(What needs to be done):
Copy every line that holds the string "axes" from the data below.

(Data provided):
=== Section Start ===

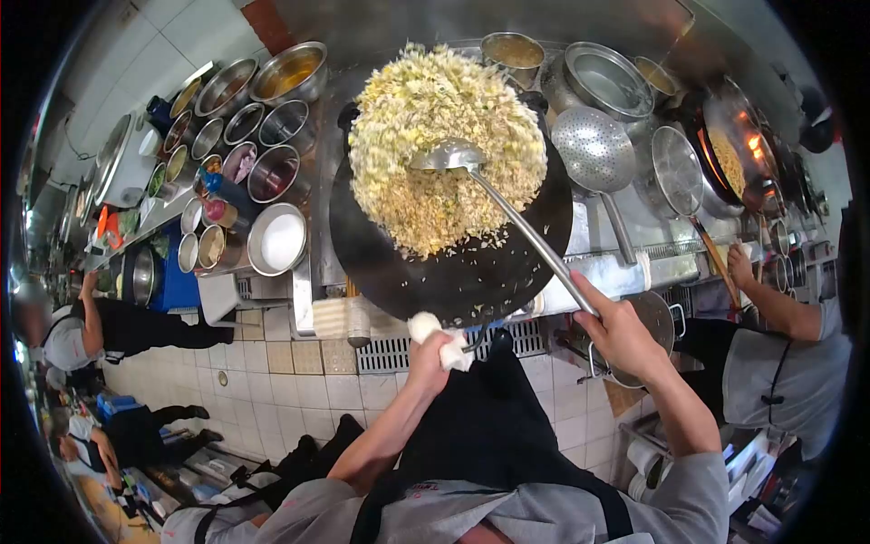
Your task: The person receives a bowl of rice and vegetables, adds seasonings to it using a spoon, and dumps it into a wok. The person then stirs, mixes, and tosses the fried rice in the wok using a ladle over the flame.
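Observation:
A large black wok (426, 281) is tilted in front of me, with fried rice (444, 127) heaped and partly tossed up toward its far side. My left hand (430, 361) is closed around a white cloth (456, 352) at the wok's near rim, where a dark handle loop shows beside it. My right hand (621, 331) grips the end of a long metal ladle (521, 222). The ladle's bowl lies against the rice near the middle of the wok. Scattered grains cling to the wok's bare near side.
On the left stand several metal bowls, among them one with white granules (277, 239) and one with orange liquid (290, 74). A perforated strainer (594, 150) rests right of the wok. At right, a co-worker's hand (741, 266) is near another wok over flames.

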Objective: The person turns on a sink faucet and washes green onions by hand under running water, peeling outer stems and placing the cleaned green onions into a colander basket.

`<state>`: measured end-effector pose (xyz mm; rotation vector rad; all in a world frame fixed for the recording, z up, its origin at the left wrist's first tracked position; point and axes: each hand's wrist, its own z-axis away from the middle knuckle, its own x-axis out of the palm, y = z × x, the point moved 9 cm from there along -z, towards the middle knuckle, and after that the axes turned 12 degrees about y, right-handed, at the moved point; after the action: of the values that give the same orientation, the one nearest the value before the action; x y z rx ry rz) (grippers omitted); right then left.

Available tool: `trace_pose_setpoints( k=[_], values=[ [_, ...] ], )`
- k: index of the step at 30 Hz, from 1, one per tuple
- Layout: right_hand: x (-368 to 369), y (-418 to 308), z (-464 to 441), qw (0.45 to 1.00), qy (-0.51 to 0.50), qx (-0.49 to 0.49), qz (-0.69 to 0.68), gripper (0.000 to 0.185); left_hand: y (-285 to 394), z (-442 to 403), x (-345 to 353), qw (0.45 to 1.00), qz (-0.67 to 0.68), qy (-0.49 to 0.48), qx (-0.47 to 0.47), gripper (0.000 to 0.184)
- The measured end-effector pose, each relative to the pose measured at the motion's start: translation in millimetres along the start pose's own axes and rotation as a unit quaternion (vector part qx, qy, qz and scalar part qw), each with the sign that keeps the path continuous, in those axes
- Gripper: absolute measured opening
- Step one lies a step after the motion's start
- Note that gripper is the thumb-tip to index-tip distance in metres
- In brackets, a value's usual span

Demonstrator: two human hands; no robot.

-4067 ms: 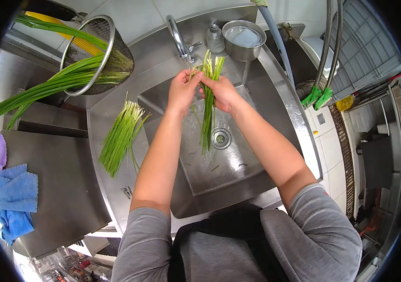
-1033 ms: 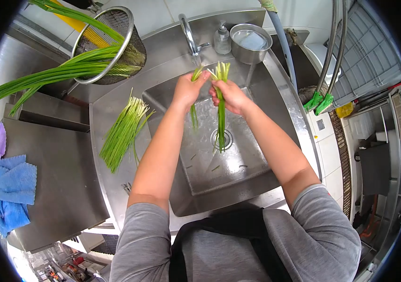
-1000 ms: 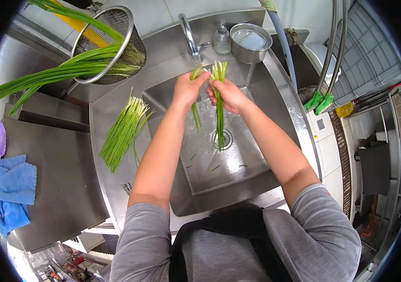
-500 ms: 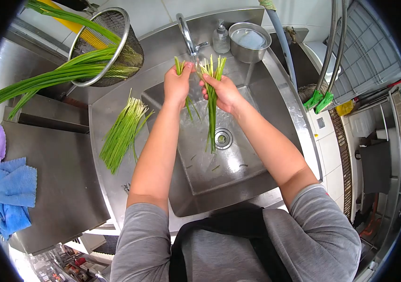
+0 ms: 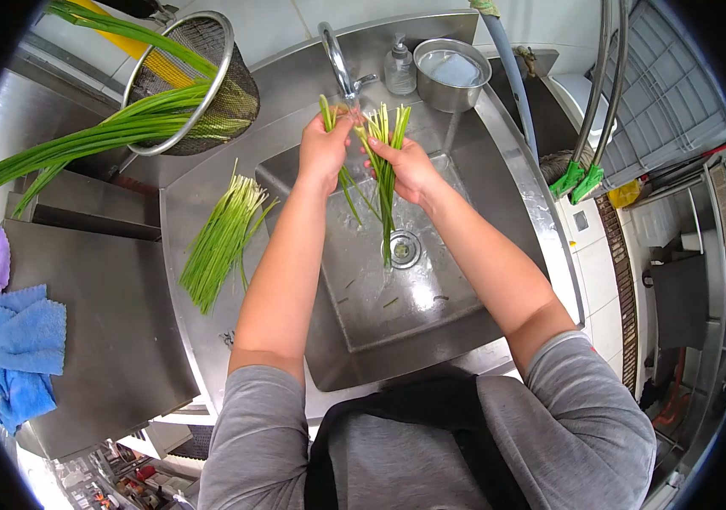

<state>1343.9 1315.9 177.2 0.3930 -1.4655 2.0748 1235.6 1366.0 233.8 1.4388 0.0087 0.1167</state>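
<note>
Over the sink [image 5: 414,331], just under the faucet [image 5: 336,58], both of my hands are at work close together. My left hand [image 5: 323,153] is closed on a few green stalks [image 5: 348,194] that hang below it; its fingertips are slightly blurred beside the running water. My right hand [image 5: 410,170] grips a thicker bunch of green stalks [image 5: 386,200], pale ends up, green tips hanging over the drain [image 5: 403,249]. Another bunch [image 5: 224,242] lies on the steel ledge left of the sink, its pale ends pointing away from me.
A mesh strainer [image 5: 227,89] with long green stalks stands at the back left. A soap bottle [image 5: 399,68] and a metal pot [image 5: 452,75] are behind the sink. Blue cloths [image 5: 23,336] lie at the far left. Hoses [image 5: 605,93] hang on the right.
Compared with one second ago, my left hand has shifted slightly left and up. The stalks in my right hand have spread out at their pale ends, and their position has shifted slightly left.
</note>
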Motion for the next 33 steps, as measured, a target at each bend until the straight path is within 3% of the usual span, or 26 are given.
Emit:
trace_pose_setpoints(
  k=[5,7,11,23,25,27,29,33],
  values=[
    [1,0,8,0.999,-0.033,0.005,0.011,0.016,10,0,1,0.999,-0.004,-0.003,0.045,0.013],
    [1,0,7,0.999,-0.037,-0.007,0.023,0.015,6,-4,-5,0.999,0.009,0.035,0.023,0.015],
    [-5,-2,3,1.000,-0.008,-0.021,0.021,0.012,-7,7,1,0.999,-0.051,0.001,-0.018,0.017],
    [-22,26,13,0.999,-0.005,0.050,0.002,0.013,7,-15,-24,0.997,0.077,0.032,-0.004,0.025],
    [-24,26,11,0.998,0.000,0.054,-0.016,0.013,4,-15,-41,0.992,0.087,0.090,-0.020,0.030],
    [-24,22,10,0.998,0.007,0.057,-0.036,0.013,-12,-8,-38,0.996,0.027,0.085,-0.031,0.032],
    [-17,19,10,0.998,0.006,0.054,-0.035,0.013,-36,10,-19,0.987,-0.137,0.026,-0.085,0.028],
    [-6,16,13,0.999,-0.020,0.045,-0.023,0.015,-33,17,2,0.996,-0.061,-0.027,-0.057,0.026]
  ],
)
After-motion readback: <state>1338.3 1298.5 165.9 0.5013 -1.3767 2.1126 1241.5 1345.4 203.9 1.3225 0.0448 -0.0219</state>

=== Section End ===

(Answer for the task):
`<state>`: measured end-effector pose (xyz mm; rotation vector rad; all in a world frame fixed for the recording, z up, its origin at the left wrist's first tracked position; point and axes: each hand's wrist, its own z-axis away from the middle knuckle, its own x-axis out of the palm, y = z × x, the point moved 9 cm from there along -z, towards the middle knuckle, and after that the axes turned 12 degrees about y, right-handed, at the moved point; after the action: of the values that give the same orientation, the one nearest the value before the action; x y z rx ry rz) (grippers omitted); right then left.
- The measured end-effector pose, each relative to the pose measured at the motion's start: translation in millimetres along the start pose's own axes and rotation as a unit quaternion (vector part qx, qy, qz and scalar part qw), each with the sign that keeps the path continuous, in those axes

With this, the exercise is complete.